[Input data]:

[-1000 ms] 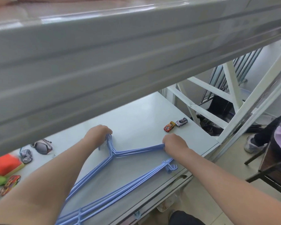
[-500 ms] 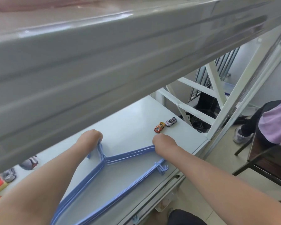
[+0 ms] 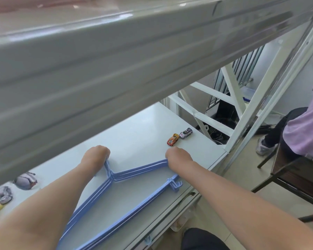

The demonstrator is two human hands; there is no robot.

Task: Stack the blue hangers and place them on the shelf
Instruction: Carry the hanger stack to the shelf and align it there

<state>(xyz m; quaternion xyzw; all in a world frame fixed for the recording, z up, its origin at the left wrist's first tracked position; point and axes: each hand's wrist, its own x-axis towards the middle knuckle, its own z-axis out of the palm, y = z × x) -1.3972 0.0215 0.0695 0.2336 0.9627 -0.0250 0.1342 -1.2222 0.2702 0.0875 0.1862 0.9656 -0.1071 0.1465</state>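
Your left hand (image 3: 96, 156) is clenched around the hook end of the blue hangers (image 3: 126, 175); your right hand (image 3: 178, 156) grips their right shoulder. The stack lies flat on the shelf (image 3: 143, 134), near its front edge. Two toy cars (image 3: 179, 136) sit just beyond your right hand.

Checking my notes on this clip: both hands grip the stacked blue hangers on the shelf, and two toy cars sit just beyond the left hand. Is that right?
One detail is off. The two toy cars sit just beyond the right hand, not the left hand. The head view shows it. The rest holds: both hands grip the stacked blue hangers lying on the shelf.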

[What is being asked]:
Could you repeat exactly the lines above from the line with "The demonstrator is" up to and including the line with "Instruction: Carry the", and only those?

[Result of the task]:
The demonstrator is two human hands; there is no robot.

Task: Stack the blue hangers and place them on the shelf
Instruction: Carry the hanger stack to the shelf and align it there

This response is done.